Untuk itu dibutuhkan jalan perundingan dengan
pihak Belanda untuk mengakui Indonesia sebagai negara merdeka. Namun Jenderal
Van Mook yang memimpin perundingan dengan Indonesia atas dasar pidato Ratu
Wilhemnia tidak dapat dilakukan , karena Soekarno identik dengan Jepang. Maka
berdasarkan pertimbangan tersebut dibentuklah kabinet semi-presidensil
(semi-parlementer) peristiwa ini merupakan perubahan sistem pemerintahan agar
dianggap lebih demokratis dan didasarkan pada usul BP – KNIP yang ditetapkan
tanggal 14 November 1945. Hal ini dimaksudkan untuk membuka jalan perundingan
antara kedua belah pihak , dengan demikian Sutan Sjahrir diangkat sebagai
perdana menteri yang memimpin pemerintahan Indonesia dan juga sebagai
perwakilan dalam perundingan dengan pihak Belanda.
Pada masa kabinet parlementer ini Sutan Sjahrir
mengambil banyak peran terutama melakukan diplomasi dengan pihak Belanda untuk
mengakui Indonesia sebagai negara merdeka. Adapun pada periode ini sistem
pemerintahan dinilai tidak stabil , karena terjadi penguasaan terhadap wewenang
kepada Perdana Menteri . Sehingga terjadi tiga kali pergantian perdana menteri,
yakni : Sutan Sjahrir , Amir Syarifuddin , dan Muhammad Hatta.
Pada periode ini juga terjadi berbagai
perjanjian antara Indonesia dan Belanda untuk pengakuan dari Belanda terhadap
Indonesia.
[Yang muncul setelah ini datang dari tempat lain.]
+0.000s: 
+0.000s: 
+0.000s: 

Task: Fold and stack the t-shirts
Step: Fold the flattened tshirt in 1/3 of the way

Bahkan Belanda melakukan dua kali agresi ke Indonesia yang
menyebabkan berbagai perang di beberapa wilayah . Dan akhirnya pada tanggal 27
Desember 1949 di Istana Dam, Amsterdam .
Untuk periode ini , Indonesia menjalankan sistem
pemerintahan semi-parlementer karena kondisi tersebut yang tidak memungkinkan
untuk menjalankan sepenuhnya , dan tentunya dipengaruhi faktor politik yakni
untuk membuka jalan diplomasi dengan pihak Belanda.
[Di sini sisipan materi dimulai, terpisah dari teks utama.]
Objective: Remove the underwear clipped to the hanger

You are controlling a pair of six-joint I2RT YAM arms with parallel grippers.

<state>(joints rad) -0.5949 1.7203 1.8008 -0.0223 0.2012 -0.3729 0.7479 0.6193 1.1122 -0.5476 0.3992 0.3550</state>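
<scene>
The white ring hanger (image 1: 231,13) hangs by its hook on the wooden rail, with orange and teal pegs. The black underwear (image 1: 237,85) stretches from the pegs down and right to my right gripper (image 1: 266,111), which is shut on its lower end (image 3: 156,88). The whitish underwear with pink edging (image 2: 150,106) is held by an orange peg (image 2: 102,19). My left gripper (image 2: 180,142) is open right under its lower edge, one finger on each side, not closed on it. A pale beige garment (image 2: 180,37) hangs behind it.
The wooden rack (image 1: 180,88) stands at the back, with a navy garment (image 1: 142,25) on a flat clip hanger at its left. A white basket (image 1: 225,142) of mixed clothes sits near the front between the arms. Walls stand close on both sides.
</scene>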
Selain itu pada periode ini dibentuk KNIP yang
merupakan lembaga yang menjadi cikal bakal DPR yang berfungsi sebagai badan
legislatif . Hal ini sesuai dengan Pasal 4 Aturan Peralihan dalam UUD 1945 dan
maklumat Wakil Presiden Nomor X pada tanggal 16 Oktober 1945, yang memutuskan
bahwa KNIP diserahi kekuasaan legislatif, karena MPR dan DPR belum terbentuk.
II. Periode 1949 – 1950
Pada periode ini sistem pemerintahan Indonesia
masih menggunakan sistem pemerintahan parlementer yang merupakan lanjutan dari
periode sebelumnya (1945-1949). Sistem ini menganut sistem multi-partai. Hal
ini didasarkan pada konstitusi RIS yang menetapkan sistem parlementer kabinet
semu (quasy parlementary) sebagai sistem pemerintahan RIS. Perlu diketahui bahwa
sistem pemerintahan yang dianut pada masa konstitusi RIS bukanlah kabinet
parlementer murni karena dalam sistem parlementer murni, parlemen mempunyai
kedudukan yang sangat menentukan terhadap kekuasaan pemerintah.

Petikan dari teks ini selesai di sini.